The study featured otherwise healthy overweight and obese subjects. It compared IF—defined in this case as 630 calories per day for two days of the week, and healthy eating for five days of the week (or a 5:2 plan)—with conventional calorie restriction. And more specifically, researchers analyzed the effects of each “diet” on triglyceride levels.

But what I really like about this study is that it looked at triglycerides after a meal, which is an important distinction.

Most of the damage to your cardiovascular system happens immediately after eating. That’s when oxidative stress peaks, which can damage the lining of your arteries—especially if you’ve eaten sugar or carbs.

And considering most people eat continuously throughout the day, we tend to spend at least three quarters of our day with food in our stomachs. Because of this, any impairments in blood sugar and fat metabolism are extra dangerous for your heart. That’s what makes the results of this new study so exciting.

These researchers found that IF slashed post-meal triglyceride levels by 40 percent compared to a conventional low-calorie diet. And you know what? I’m not the least bit surprised.

Frankly, anything is better than a calorie-controlled diet, in my book. My focus has always been on quality over quantity. But as I mentioned earlier, IF’s unique benefits have nothing to do with the number of calories you’re eating at every meal—and everything to do with the space between those meals.

Fasting is a state of nature

The entire concept behind IF is to “starve” the body. But contrary to conventional wisdom, that’s not actually a bad thing—it’s your body’s natural state.

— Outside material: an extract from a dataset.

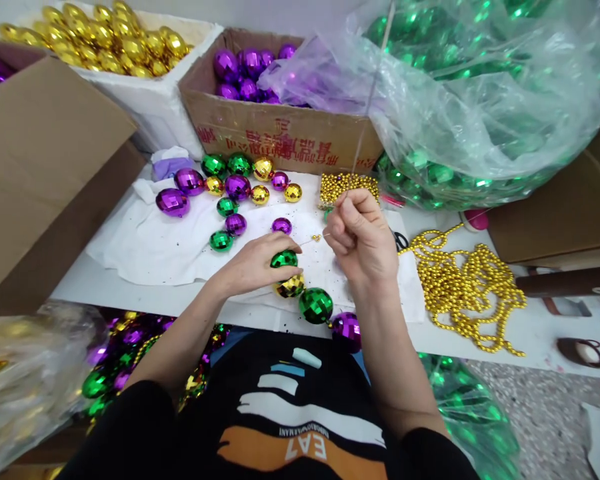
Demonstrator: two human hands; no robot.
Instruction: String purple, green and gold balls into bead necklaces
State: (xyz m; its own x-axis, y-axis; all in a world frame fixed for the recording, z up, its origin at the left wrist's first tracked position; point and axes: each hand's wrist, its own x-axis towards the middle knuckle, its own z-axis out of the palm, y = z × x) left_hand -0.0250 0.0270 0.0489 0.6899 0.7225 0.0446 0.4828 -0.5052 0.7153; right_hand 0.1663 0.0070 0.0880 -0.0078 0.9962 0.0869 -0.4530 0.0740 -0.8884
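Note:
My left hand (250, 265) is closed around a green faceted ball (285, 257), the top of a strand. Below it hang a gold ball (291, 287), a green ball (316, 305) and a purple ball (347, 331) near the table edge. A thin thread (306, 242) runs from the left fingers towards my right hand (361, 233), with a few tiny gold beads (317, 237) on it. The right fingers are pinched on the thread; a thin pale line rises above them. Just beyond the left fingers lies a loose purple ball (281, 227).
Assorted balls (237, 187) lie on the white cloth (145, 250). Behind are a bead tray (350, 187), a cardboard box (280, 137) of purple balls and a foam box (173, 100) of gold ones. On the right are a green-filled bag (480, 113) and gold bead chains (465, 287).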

Evolutionarily speaking, we were never meant to have an endless abundance of accessible food. Our primitive ancestors only ate when they were able to successfully hunt or forage. They didn’t have refrigerators or grocery stores. And they certainly weren’t able to walk into their local 7-Eleven for a Big Bite and a bag of chips at midnight.

So when you think about it, it makes sense that a dietary approach that involves frequent periods of fasting would lead to more efficient metabolism of fat and sugar.

And anything that lowers triglycerides, specifically, is important to know about. Because triglycerides are the true “bad fats”—the ones that clog your arteries and get stored in your liver as stowaway sugar, causing way more damage than cholesterol ever could.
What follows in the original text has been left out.